Time travel has occurred in numerous science fiction films ranging from the classic HG Wells "The Time Machine", to the excellent television show Doctor Who. Usually when time travel appears in Sci-Fi there is very little description of how it's actually being done. In reality, time travel is not impossible - you're doing it right now, moving through time at a constant rate of 1 day every day. The science of time travel is complex.
So, where do we start? How about time? What is time? The Oxford English Dictionary defines time as "a limited stretch or space of continued existence”, or “as the interval between two successive events". We glance at our wristwatches and notice the second hand slowly counting the passing seconds. We are in our own time machines: Our hearts are pumping blood, we're breathing; we are existing through time (at least until our own personal time machines seriously malfunction).
What are the possibilities of moving through time at a rate different to one day per day? Common sense tells us that it's all nonsense - time travel is impossible. However, common sense is not always such a good guide.
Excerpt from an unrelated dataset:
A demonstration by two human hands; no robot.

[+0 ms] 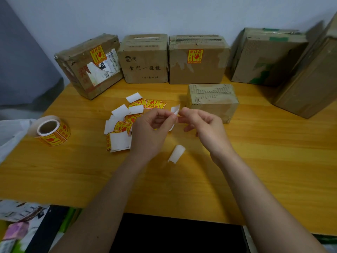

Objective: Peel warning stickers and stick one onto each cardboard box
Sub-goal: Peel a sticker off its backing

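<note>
My left hand [153, 128] and my right hand [202, 123] meet above the middle of the table, both pinching one small sticker piece [175, 109] whose white backing faces me. A pile of cut yellow-and-red warning stickers [125, 121] lies just left of my hands. The sticker roll [52, 130] stands at the left. Along the wall stand cardboard boxes: the far-left box [87, 66] and the third box [197, 59] each carry a yellow sticker, while the second box [144, 59] shows none. A small box [213, 101] sits right behind my right hand.
A curled white backing scrap [176, 153] lies on the wooden table [273, 161] below my hands. Two larger boxes, one [264, 55] and another [310, 77], stand at the right. White plastic [11, 132] hangs over the left edge. Clutter lies on the floor at lower left.
</note>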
Some hundred years ago common sense said man could never fly; now we travel all over the world.
The commonest objections to time travel are the so-called paradoxes. For example, if we could travel through time, imagine what would happen to a time traveller if he (or she) travelled back in time and killed their own grandmother at birth. In theory the time traveller will therefore never be born, so the journey could never have been made in the first place; but if the journey never occurred then the grandmother would be born which means the time traveller would have been born and could make the journey ... and so on and so on. This is a paradox.
There are two possibilities to resolve this paradox. The first is that the past is totally defined, i.e. everything that has happened or must happen, including the time traveller’s attempt to kill his grandmother, cannot be altered and so nothing will change the course of history. In other words, the time traveller will experience endless "mishaps" in trying to kill their grandmother and will never achieve the murder, thus keeping time (or at least events) intact.
The second possibility is more complex and involves the quantum rules which govern the subatomic level of the universe. Put simply, when the time traveller kills their grandmother they immediately create a new quantum universe, in essence a parallel universe where the young grandmother never existed and where the time traveller is never born. The original universe still remains. Stephen Hawking believes he can explain the origin of our universe as a variation of this parallel worlds theme.
Having explained these paradoxes how does one travel through time? The secret is to travel at speeds close to the speed of light. The main text of the web site explains this in greater detail. The obvious problem with travelling very near the speed of light is that as you approach C (the speed of light) time slows down until at C time stops. How can you go faster if time has stopped? The answer involves a complex process called quantum tunnelling and is discussed at length in the main text of this web site. Then once the velocity becomes greater than C time moves backwards and the traveller has entered the realms of negative time.